I first heard about the plight of Iraqi detainees during the Abu Ghraib scandal in 2004. Though the nation reeled in shock and horror, it was easy to write off such an incident as an anomaly. After all, America has always been a world leader in standing up for basic human dignity; it is easy to blame the torture and humiliation of our enemies on a few “bad apples.”

However, in November 2006, I stumbled across the name of Guantánamo Bay while doing research for a book I was writing. Perhaps like some of you readers, I was one of those that did not always keep up on the news, unless it was an issue that interested me. This did interest me. Disturbed by the connection between specific interrogation techniques used there and popular Medieval methods of torture, I determined to learn more about the shadowy detainment camps where “the worst of the worst” are secreted away from the public’s eye.

But instead of terrorists, I found pictures. Names. The faces of fathers with beautiful children, of sons and daughters and brothers. And the tales of systematic abuse that they faced, and still face, broke my heart. I think the treatment of the Muslim prisoners goes beyond “torture,” crossing into a deep violation of the human soul. Guilty or not guilty, these are human beings, and their despair, their pain, and the indignities they suffer at our hands are real.

My Jewish and Christian relatives suffered under the oppression of the Third Reich and the Soviet Gulag. I often wonder whether the common people of those countries were aware of the atrocities being committed, and if they did, what could have kept them silent.

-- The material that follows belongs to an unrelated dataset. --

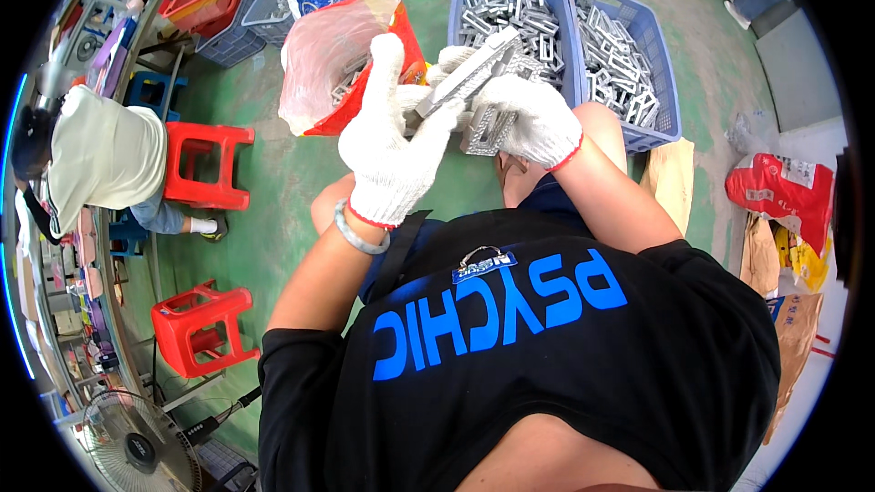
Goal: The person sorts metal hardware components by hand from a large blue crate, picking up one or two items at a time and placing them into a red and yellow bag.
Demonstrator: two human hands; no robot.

It is not enough that we shed a tear or become angry when we hear of evil going on in our own society. Democracy gives everyone a voice; therefore, each citizen is responsibility for his action or silence. In the words of Edmund Burke: “The only thing necessary for evil to triumph is that good men do nothing.”

But fighting terror with terror is like trying to put out fire with a flame-thrower. I do not believe that violence or coercion will be able to stop violence and coercion. Yet neither can we sit back and let the fire of hatred rage before our inaction. Instead, the only antidote for hatred is boundless mercy. Like water to flames, positive action in a spirit of love is the only thing that can quench the fires both of terrorism and of our own fearful hatred.

The quality of mercy is not strained;
it droppeth, as the gentle rain from heaven
upon the place beneath. It is twice bless’d:
it blesseth both him that gives and him that takes…
And earthly power doth show likest God’s
when mercy seasons justice.

-William Shakespeare, Portia in The Merchant of Venice.

I have no idea if her efforts will lead to anything. For example, will the letters she solicits get through US censorship? But I wish her well.